Hi WanMil, I can't say for sure what the pbf reader is doing in detail, but it is for sure creating a lot more temporary objects which have to be GCed. In the o5m reader I tried to avoid that. In fact, in the current implementation, the o5m reader still reads and saves the tags to the internal string table, so that is similar to the pbf reader. I'll look at your logs soon. I am working on a tuning guide for splitter, because I found a lot of nonsense in the net searching for splitter. Ciio, Gerd
Date: Thu, 13 Dec 2012 15:27:07 +0100 From: wmgcnfg@web.de To: mkgmap-dev@lists.mkgmap.org.uk Subject: [mkgmap-dev] Splitter pbf vs o5m processing
Hi Steve,
Steve Ratcliffe wrote
Hello Gerd
no, it is not (yet). I plan to add o5m support to mkgmap soon. With my patch you can use splitter
As an aside, what do you think it is about the o5m format that makes it quicker than pbf?
Well, not easy to say. I think it's a combination of many small points: 1) pbf uses (by default) compressied blocks, so you have to unzip a complete block before you can use any information in the block. 2) pbf read routines create a lot of temporary objects, this seems to stress GC 3) pbf doesn't allow to skip processing of node tags or way tags, but splitters' read passes often don't need them. So, with pbf we create lists of tags and return them to GC, with o5m we can simply skip them.

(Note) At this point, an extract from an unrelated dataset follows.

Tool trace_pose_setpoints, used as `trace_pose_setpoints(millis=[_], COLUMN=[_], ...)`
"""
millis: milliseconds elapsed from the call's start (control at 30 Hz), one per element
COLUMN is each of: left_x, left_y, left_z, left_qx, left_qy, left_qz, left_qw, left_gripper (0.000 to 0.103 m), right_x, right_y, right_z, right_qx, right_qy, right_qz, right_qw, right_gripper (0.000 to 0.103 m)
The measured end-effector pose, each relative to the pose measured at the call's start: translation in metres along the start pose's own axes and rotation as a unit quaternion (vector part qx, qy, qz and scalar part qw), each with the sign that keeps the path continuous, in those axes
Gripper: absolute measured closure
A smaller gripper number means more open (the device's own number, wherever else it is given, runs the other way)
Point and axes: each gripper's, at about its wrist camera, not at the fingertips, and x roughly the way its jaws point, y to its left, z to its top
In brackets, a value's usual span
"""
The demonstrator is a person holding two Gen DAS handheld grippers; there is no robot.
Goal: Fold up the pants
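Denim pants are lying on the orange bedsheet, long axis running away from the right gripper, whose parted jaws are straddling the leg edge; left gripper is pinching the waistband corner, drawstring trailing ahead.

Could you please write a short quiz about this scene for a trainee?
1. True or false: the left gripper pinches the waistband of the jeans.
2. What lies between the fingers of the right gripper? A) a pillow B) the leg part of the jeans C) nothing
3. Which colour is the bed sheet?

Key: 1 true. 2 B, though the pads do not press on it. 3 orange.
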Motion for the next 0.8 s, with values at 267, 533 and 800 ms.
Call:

To be fair, using the --drop-version parm in osmconvert removes a lot of info which is ignored by splitter and mkgmap. I did never try what effect is has to use pbf input that was created with this parm.

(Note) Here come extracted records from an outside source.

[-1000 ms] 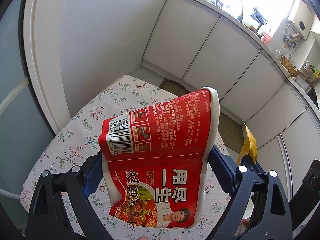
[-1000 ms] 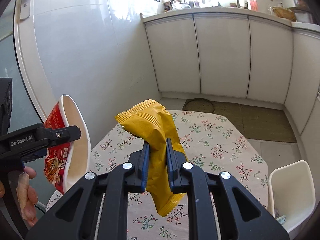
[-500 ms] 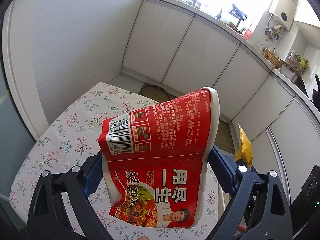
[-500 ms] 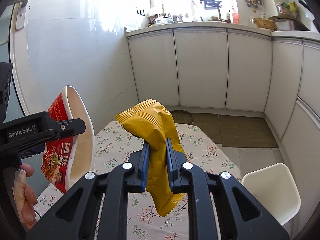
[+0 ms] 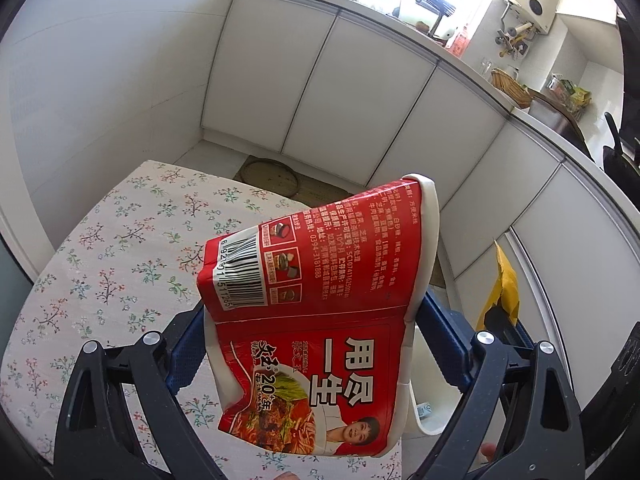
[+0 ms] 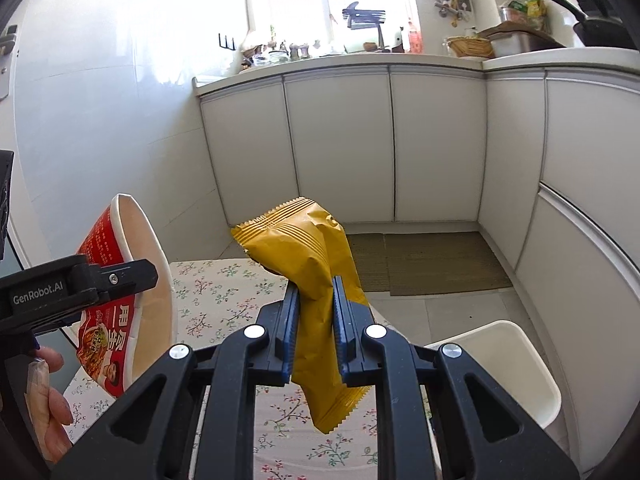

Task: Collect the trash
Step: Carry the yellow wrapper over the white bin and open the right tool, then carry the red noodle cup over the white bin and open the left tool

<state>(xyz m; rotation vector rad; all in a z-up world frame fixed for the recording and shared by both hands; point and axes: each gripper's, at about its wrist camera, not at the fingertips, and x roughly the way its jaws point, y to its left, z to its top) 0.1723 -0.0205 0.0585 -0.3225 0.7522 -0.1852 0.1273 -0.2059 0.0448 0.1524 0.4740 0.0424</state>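
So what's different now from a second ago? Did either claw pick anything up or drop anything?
Nothing was picked up or dropped. Both claws swung across the kitchen together: the flowered table slid left in both views, and the white bin came further into the right one. As before, the left gripper clamps the red noodle cup and the right gripper pinches the yellow snack bag.

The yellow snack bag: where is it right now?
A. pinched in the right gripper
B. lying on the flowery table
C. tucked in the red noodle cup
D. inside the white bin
A. The right gripper has its jaws shut on the yellow snack bag, holding it in the air above the table.
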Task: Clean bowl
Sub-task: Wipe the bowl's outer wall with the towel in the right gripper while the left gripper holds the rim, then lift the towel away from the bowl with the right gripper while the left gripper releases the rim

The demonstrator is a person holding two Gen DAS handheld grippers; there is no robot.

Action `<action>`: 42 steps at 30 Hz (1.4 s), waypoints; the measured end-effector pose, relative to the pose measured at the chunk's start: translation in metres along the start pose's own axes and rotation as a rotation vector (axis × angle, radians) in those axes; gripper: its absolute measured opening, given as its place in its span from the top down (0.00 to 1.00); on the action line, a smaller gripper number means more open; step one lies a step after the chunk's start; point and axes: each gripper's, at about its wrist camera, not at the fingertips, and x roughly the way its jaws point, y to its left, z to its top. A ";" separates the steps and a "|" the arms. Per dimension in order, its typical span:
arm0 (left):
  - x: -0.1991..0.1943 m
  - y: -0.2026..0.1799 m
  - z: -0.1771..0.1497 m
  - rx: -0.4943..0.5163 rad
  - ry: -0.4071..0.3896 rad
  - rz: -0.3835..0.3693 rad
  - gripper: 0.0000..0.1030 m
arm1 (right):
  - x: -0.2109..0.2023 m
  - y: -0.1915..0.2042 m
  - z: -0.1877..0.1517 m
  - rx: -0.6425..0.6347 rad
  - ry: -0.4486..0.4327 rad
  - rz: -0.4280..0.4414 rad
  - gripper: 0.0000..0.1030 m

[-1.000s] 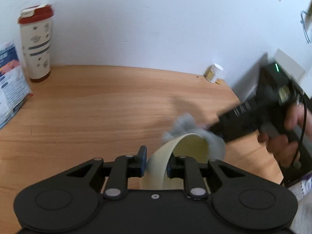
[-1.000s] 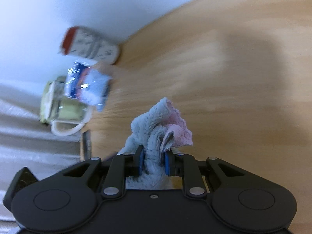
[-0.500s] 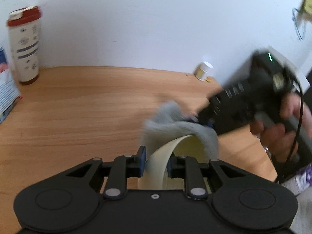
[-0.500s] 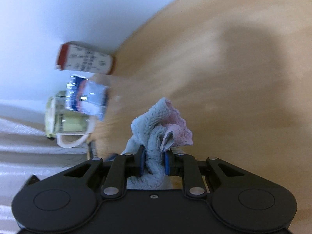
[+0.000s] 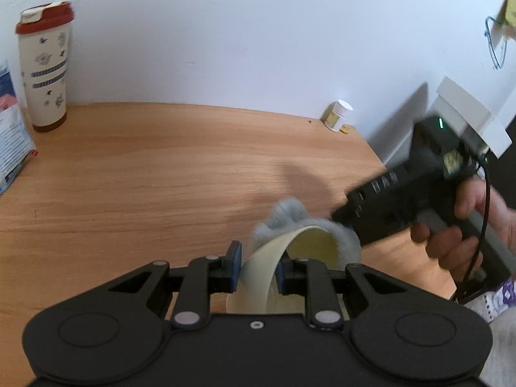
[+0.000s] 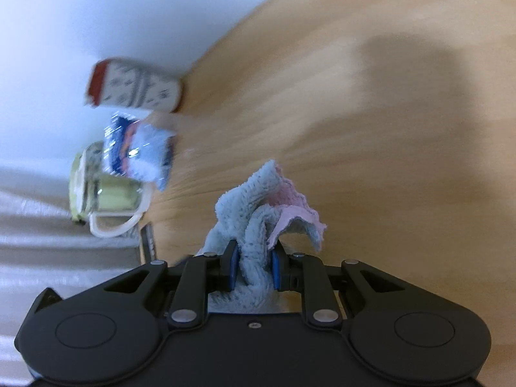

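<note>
Wooden table [image 5: 161,177] against a white wall [image 5: 242,32]; a tall cup with a red lid [image 5: 43,64] stands at the back left, a printed packet [image 5: 13,135] just beside it, a small white-capped jar [image 5: 337,119] at the back right. Left gripper [image 5: 256,271] clamped on the rim of a pale yellow bowl [image 5: 267,267], held tilted above the table close to the camera. Right gripper [image 6: 253,269], in a hand [image 5: 458,235], pinches a bunched blue and pink cloth [image 6: 258,219], pressed over the bowl's far rim.
</note>
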 end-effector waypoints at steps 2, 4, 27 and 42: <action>0.000 0.005 0.003 -0.022 -0.002 0.002 0.81 | 0.001 -0.014 -0.006 0.043 0.010 -0.003 0.78; 0.001 0.008 0.005 -0.034 -0.003 0.003 0.81 | 0.003 -0.022 -0.013 0.063 0.025 -0.005 0.78; 0.017 0.029 -0.001 -0.106 0.063 -0.036 0.81 | 0.002 0.001 0.003 0.018 -0.020 -0.012 0.79; 0.023 0.060 0.002 -0.206 0.146 -0.016 0.85 | -0.028 -0.017 -0.005 0.031 -0.125 -0.084 0.79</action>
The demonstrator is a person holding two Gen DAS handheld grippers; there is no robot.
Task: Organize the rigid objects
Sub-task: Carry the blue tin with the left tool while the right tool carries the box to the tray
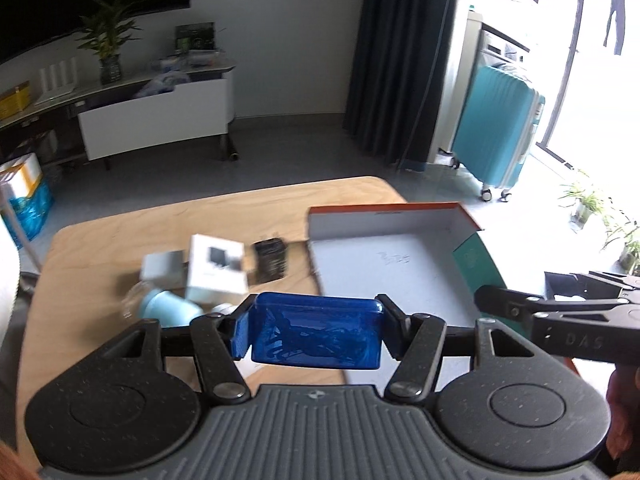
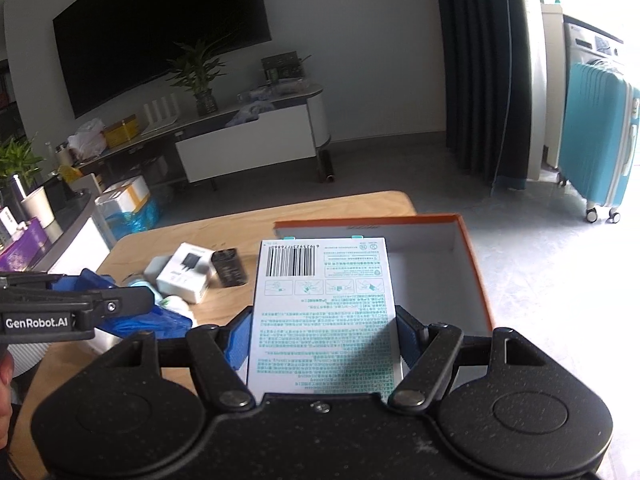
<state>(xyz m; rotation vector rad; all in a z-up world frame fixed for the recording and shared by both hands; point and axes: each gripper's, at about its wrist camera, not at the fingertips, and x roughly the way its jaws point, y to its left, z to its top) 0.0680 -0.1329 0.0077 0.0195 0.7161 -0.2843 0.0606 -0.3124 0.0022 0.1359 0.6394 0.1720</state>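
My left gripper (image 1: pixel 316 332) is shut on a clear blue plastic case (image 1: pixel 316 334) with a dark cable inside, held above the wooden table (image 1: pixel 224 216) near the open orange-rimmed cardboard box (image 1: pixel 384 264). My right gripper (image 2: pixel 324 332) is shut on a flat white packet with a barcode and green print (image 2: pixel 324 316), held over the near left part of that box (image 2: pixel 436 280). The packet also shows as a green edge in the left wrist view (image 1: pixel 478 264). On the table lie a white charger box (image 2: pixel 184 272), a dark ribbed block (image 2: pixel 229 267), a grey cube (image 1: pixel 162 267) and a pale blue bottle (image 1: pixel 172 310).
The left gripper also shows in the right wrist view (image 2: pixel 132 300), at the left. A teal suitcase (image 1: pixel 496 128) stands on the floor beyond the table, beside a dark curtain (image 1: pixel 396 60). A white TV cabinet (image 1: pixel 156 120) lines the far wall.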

When writing, o5m is probably only faster because it doesn't zip the data. As long as mkgmap doesn't understand o5m I see no benefit in using this.

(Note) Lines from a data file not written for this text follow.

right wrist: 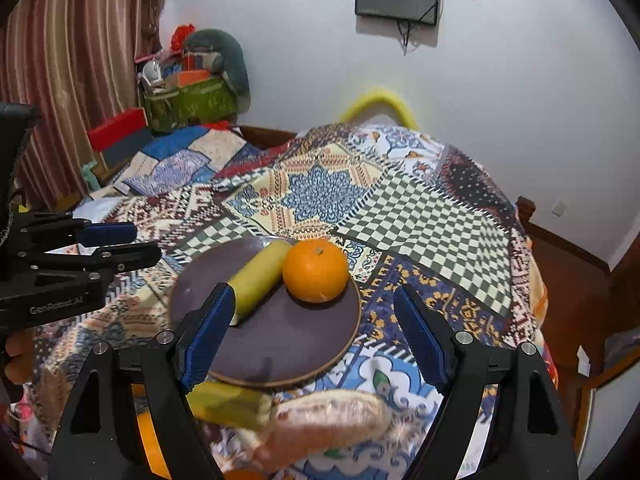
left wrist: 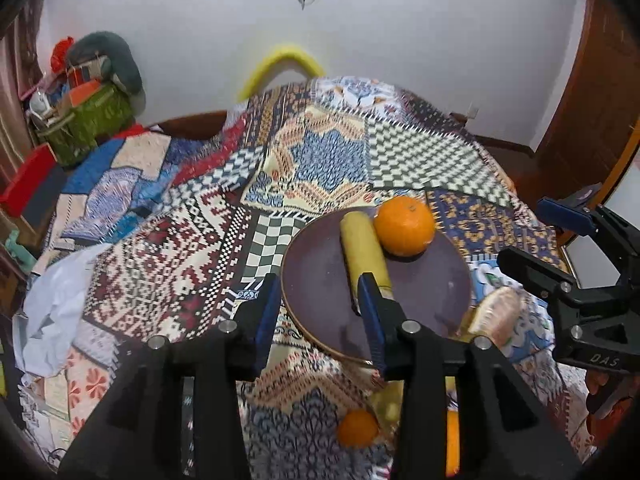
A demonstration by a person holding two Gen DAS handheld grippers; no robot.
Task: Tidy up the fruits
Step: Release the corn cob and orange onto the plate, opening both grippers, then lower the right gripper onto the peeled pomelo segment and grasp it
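Note:
A dark round plate (left wrist: 320, 280) (right wrist: 296, 340) lies on the patterned cloth. On it rest an orange (left wrist: 405, 225) (right wrist: 316, 271) and a yellow banana (left wrist: 365, 256) (right wrist: 258, 278) side by side. My left gripper (left wrist: 320, 312) is open and empty above the plate's near left rim. My right gripper (right wrist: 316, 344) is open and empty over the plate's near edge; it shows in the left wrist view (left wrist: 560, 240) too. Another banana (right wrist: 228, 402), a pinkish wrapped fruit (right wrist: 328, 420) (left wrist: 500, 312) and a small orange (left wrist: 357, 428) lie near the front of the table.
The patterned cloth (left wrist: 312, 160) (right wrist: 400, 208) covers the round table. A green basket of clutter (left wrist: 88, 120) (right wrist: 188, 104) stands at the back left. A white crumpled sheet (left wrist: 52, 304) lies at the left edge. A yellow chair back (left wrist: 280, 66) rises behind the table.

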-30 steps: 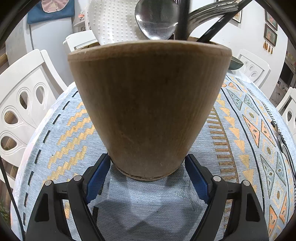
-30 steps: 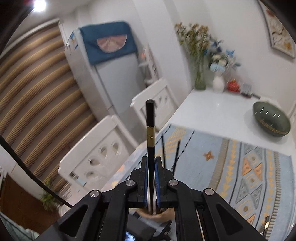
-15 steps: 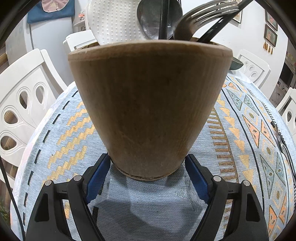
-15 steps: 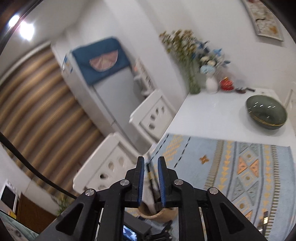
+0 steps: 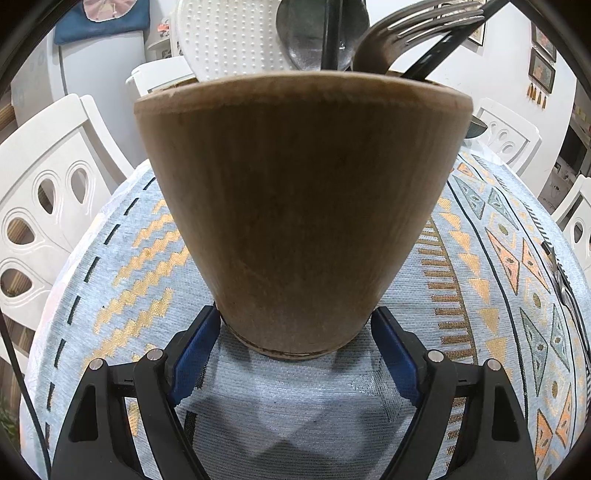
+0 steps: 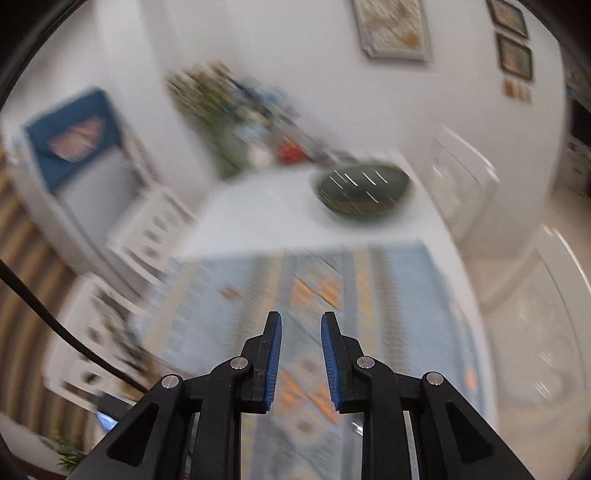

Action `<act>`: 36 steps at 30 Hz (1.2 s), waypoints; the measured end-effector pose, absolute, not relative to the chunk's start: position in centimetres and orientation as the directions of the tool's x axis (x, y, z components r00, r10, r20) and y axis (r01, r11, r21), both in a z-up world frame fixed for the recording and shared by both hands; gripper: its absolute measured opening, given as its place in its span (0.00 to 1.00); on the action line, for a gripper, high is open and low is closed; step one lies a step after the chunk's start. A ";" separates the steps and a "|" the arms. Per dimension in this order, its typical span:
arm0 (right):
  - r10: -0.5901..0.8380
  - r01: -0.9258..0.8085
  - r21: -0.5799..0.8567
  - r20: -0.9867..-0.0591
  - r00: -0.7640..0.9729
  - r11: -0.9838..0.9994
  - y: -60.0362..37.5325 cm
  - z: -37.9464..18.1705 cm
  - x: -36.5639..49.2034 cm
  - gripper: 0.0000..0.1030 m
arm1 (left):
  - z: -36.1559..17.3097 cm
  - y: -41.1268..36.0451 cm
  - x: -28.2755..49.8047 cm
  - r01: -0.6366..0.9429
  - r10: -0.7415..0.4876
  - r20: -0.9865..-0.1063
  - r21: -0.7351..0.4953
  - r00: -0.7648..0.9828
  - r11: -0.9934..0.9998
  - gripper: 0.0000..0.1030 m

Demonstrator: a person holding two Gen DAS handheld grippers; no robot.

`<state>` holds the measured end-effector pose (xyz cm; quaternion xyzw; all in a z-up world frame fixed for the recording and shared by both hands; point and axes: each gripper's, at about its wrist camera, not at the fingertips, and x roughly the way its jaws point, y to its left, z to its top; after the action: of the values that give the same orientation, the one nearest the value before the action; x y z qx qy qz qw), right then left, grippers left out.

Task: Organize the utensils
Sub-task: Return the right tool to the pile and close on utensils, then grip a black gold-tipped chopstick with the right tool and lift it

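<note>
Our left tool (image 5: 295,354) clamps tall brown wooden utensil holder (image 5: 303,206); right tool (image 6: 301,360) empty, jaws opening. Next: fetch silver fork (image 5: 567,295) off desk.

I'm looking into a home dining room: a table under a pale blue woven cloth (image 5: 122,273) with orange zigzags and triangles, and white carved chairs (image 5: 40,206) drawn up around it. On the white tabletop beyond the cloth I see a dark green bowl (image 6: 364,194) and a blurred bunch of flowers (image 6: 221,110), with framed pictures (image 6: 393,27) on the white wall. A fridge draped with a blue cover (image 5: 99,14) stands in the corner, and a wooden holder (image 5: 303,206) full of cutlery sits on the cloth.
</note>
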<state>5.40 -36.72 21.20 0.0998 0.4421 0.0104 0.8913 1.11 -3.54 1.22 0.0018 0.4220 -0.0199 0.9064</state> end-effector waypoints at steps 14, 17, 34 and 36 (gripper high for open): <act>0.047 0.170 0.081 -0.979 0.197 0.982 -43.5 2.6 6.7 0.18 | 1.0 -3.5 1.4 0.037 -0.032 -0.768 -0.010 0.640 0.999 0.81; 0.049 0.158 0.077 -0.983 0.175 0.984 -44.2 1.7 6.6 0.17 | 1.0 -3.5 1.4 0.037 -0.032 -0.768 -0.010 0.639 0.999 0.82; -0.016 0.006 -0.016 -0.998 0.065 1.000 -43.7 1.0 8.0 0.09 | 0.7 -3.5 1.5 0.039 -0.035 -0.773 -0.014 0.634 0.999 0.82; -0.007 0.004 -0.006 -0.999 0.052 1.000 -44.0 1.0 8.1 0.09 | 0.7 -3.5 1.6 0.039 -0.038 -0.775 -0.017 0.631 0.999 0.82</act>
<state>8.12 -43.99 0.99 -0.0010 0.6885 -0.0036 0.7252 1.64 -3.46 0.69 0.0007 0.4289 -0.0212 0.9031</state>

Maybe other computers show different results, esp. if the CPU is much faster than mine and the Disk access is slower. By the way: my patch also speeds up pbf reading a little bit.
Ciao, Gerd
Hi Gerd
I've done some tests with the latest splitter version r255. I have split the geofabrics europe extract in pbf and o5m format.
As you pointed out o5m processing is much quicker (8528s vs. 12939s). I also observed that pbf seemed to use more memory than o5m and therefore I activated gc logging and checked it with garbagecat.
The interesting values are Throughput o5m: 94% pbf: 61% So 3400m seems to be too small for pbf processing to workout the europe extract so that the GC runs permanently.
Total Pause: o5m: 527816ms = 528s pbf: 5093916ms = 5094s Wow, so for pbf GC requires 4566s more time.
Subtracting the GC time from the total processing time o5m and pbf need quite the same time: o5m: 8528s - 528s = 8000s pbf: 12939s - 5094s = 7845s
Obviously a part of the difference in GC time can be explained with your thoughts (pbf must extract all parts and must read tags which are thrown away directly afterwards). But do you think that the whole difference can be explained with that?
I will post my logfiles directly to you because they are too big to be posted on the mailing list.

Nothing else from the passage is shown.